On Tue, Apr 28, 2020 at 05:58:37PM +0200, Peter Zijlstra wrote:
> On Sat, Apr 25, 2020 at 05:48:32PM +0200, Christoph Hellwig wrote:
> >  		atomic_inc(&data.hctx->nr_active);
> >  	}
> >  	data.hctx->tags->rqs[rq->tag] = rq;
> >  
> >  	/*
> > +	 * Ensure updates to rq->tag and tags->rqs[] are seen by
> > +	 * blk_mq_tags_inflight_rqs.  This pairs with the smp_mb__after_atomic
> > +	 * in blk_mq_hctx_notify_offline.  This only matters in case a process
> > +	 * gets migrated to another CPU that is not mapped to this hctx.
> >  	 */
> > +	if (rq->mq_ctx->cpu != get_cpu())
> >  		smp_mb();
> > +	put_cpu();
> 
> This looks exceedingly weird; how do you think you can get to another
> CPU and not have an smp_mb() implied in the migration itself? Also, what

What we need is one smp_mb() between the following two OPs:

1) 
   rq->tag = rq->internal_tag;
   data.hctx->tags->rqs[rq->tag] = rq;

2) 
	if (unlikely(test_bit(BLK_MQ_S_INACTIVE, &rq->mq_hctx->state)))

And the pair of the above barrier is in blk_mq_hctx_notify_offline().

So if this process is migrated before 1), the implied smp_mb() is useless.

> stops the migration from happening right after the put_cpu() ?

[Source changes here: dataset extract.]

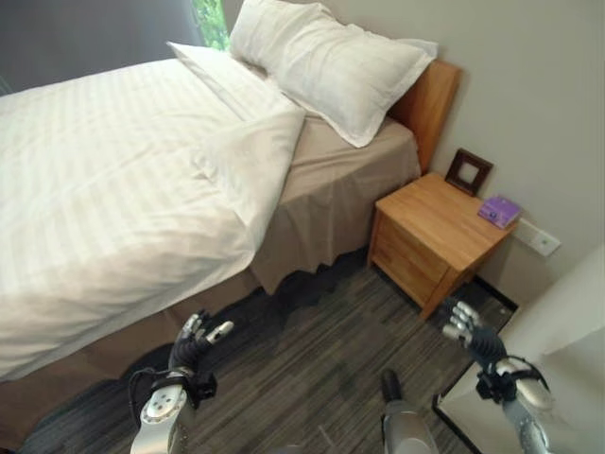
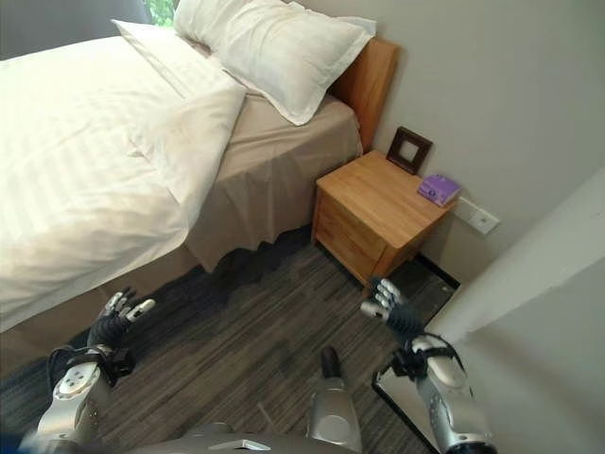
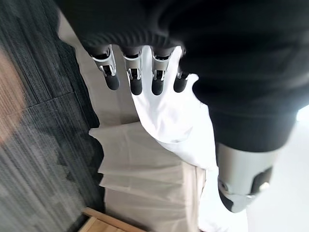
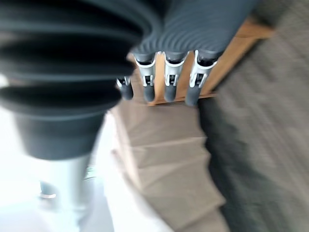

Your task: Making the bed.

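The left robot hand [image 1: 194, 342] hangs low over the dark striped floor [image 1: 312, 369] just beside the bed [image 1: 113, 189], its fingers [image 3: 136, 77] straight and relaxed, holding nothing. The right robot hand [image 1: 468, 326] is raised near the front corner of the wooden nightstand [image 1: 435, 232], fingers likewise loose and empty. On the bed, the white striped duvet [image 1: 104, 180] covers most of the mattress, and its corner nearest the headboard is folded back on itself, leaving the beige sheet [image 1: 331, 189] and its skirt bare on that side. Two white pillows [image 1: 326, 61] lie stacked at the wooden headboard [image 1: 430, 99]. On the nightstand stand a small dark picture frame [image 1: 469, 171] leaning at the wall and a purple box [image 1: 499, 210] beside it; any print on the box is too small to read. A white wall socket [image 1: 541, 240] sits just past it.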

If the migration happens after put_cpu(), the above two OPs are still
ordered by the implied smp_mb(), so looks not a problem.

> 
> 
> >  	if (unlikely(test_bit(BLK_MQ_S_INACTIVE, &rq->mq_hctx->state))) {
> >  		blk_mq_put_driver_tag(rq);
> 
> 
> > +static inline bool blk_mq_last_cpu_in_hctx(unsigned int cpu,
> > +		struct blk_mq_hw_ctx *hctx)
> >  {
> > +	if (!cpumask_test_cpu(cpu, hctx->cpumask))
> > +		return false;
> > +	if (cpumask_next_and(-1, hctx->cpumask, cpu_online_mask) != cpu)
> > +		return false;
> > +	if (cpumask_next_and(cpu, hctx->cpumask, cpu_online_mask) < nr_cpu_ids)
> > +		return false;
> > +	return true;
> >  }
> 
> Does this want something like:
> 
> 	lockdep_assert_held(*set->tag_list_lock);
> 
> to make sure hctx->cpumask is stable? Those mask ops are not stable vs
> concurrenct set/clear at all.

hctx->cpumask is only updated in __blk_mq_update_nr_hw_queues(), in
which all request queues in the tagset have been frozen, and no any
in-flight IOs, so we needn't to pay attention to that case.

Thanks, 
Ming